◆ **DESCRIPTION OF THE TASK**:
When you reproduce the data, keep every word exactly as it stands and leave the pictures out.

============

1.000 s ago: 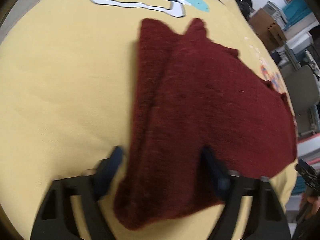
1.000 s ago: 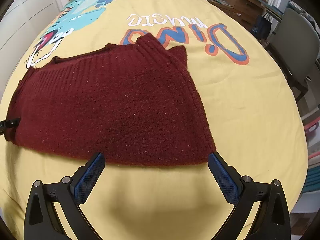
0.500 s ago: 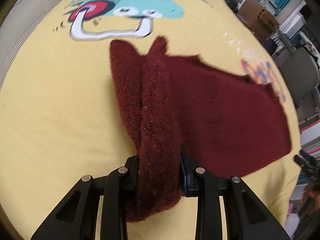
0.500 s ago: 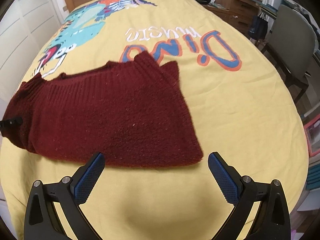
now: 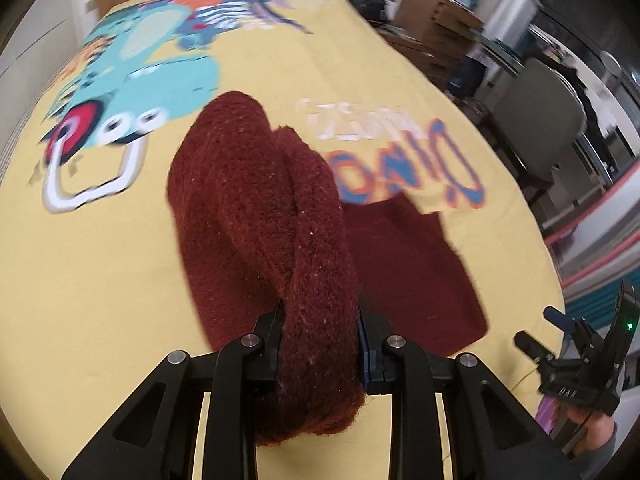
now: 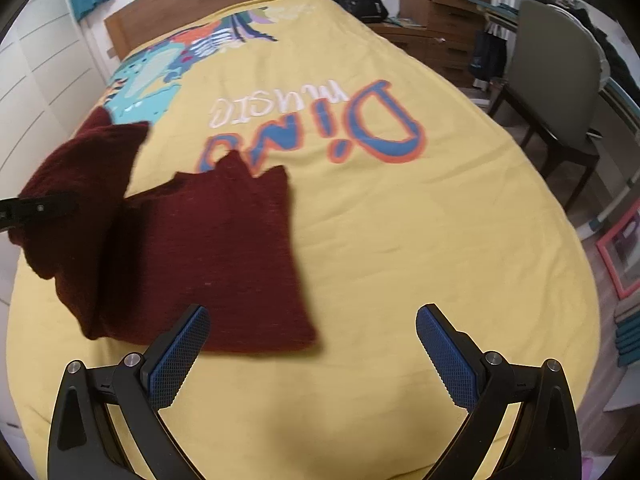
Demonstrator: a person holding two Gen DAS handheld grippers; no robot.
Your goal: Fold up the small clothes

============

◆ **ANSWER SECTION**:
1.000 s ago: 
1.000 s ago: 
0.500 s ago: 
0.500 s ago: 
now: 
now: 
Demonstrator: a person holding two Gen DAS handheld grippers; no robot.
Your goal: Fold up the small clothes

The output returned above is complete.